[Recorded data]
━━━━━━━━

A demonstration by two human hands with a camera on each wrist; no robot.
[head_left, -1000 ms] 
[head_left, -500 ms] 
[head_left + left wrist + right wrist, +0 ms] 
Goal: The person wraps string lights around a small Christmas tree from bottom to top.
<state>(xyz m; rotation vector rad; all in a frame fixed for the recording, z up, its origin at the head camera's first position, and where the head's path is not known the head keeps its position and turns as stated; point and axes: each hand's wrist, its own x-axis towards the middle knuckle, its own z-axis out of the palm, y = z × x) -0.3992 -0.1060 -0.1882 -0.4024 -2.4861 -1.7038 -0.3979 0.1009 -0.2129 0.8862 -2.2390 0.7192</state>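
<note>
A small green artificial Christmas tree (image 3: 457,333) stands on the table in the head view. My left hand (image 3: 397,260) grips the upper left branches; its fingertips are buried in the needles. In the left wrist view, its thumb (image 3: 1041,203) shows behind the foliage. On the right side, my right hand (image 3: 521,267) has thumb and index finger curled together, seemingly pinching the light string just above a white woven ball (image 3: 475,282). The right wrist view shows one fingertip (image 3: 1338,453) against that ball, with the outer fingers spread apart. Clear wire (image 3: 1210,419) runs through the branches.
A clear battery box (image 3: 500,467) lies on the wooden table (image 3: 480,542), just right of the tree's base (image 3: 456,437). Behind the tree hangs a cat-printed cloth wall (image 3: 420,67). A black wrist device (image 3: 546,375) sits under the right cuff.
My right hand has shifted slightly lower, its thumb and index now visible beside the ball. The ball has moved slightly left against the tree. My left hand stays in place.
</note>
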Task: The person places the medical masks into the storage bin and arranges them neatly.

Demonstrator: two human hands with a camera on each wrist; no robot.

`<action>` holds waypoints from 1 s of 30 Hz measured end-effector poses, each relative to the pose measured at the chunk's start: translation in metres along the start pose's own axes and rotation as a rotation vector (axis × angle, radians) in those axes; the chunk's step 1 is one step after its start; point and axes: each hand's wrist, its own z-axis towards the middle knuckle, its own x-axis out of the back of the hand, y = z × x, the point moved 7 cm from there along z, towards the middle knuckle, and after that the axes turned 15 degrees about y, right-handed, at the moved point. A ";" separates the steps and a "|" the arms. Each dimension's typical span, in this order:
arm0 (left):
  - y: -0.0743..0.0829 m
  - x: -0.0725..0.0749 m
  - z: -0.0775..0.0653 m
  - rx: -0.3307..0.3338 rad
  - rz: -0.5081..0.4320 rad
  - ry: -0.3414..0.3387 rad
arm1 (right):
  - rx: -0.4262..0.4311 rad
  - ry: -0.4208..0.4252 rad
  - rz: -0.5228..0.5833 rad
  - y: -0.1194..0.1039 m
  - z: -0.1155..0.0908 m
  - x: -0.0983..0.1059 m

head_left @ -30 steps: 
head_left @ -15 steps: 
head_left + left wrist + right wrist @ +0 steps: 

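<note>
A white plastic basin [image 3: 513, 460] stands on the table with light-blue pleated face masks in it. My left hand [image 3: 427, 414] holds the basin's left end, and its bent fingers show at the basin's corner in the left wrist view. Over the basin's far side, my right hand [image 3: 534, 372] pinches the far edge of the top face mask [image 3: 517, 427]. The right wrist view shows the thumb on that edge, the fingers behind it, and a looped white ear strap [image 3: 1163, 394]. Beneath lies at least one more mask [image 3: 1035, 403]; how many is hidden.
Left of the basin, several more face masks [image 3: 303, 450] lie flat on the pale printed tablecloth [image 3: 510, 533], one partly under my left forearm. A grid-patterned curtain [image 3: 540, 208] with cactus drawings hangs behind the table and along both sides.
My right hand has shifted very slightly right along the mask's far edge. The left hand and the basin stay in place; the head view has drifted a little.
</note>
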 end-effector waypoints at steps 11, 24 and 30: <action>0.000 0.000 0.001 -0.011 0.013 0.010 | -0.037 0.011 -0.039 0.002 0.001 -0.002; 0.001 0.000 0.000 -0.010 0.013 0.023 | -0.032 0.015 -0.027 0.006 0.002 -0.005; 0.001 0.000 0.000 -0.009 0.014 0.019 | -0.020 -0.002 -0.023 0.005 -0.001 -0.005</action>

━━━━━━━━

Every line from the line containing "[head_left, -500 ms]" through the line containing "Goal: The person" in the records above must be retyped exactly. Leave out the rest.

[head_left, -500 ms] 
[head_left + left wrist + right wrist, +0 ms] 
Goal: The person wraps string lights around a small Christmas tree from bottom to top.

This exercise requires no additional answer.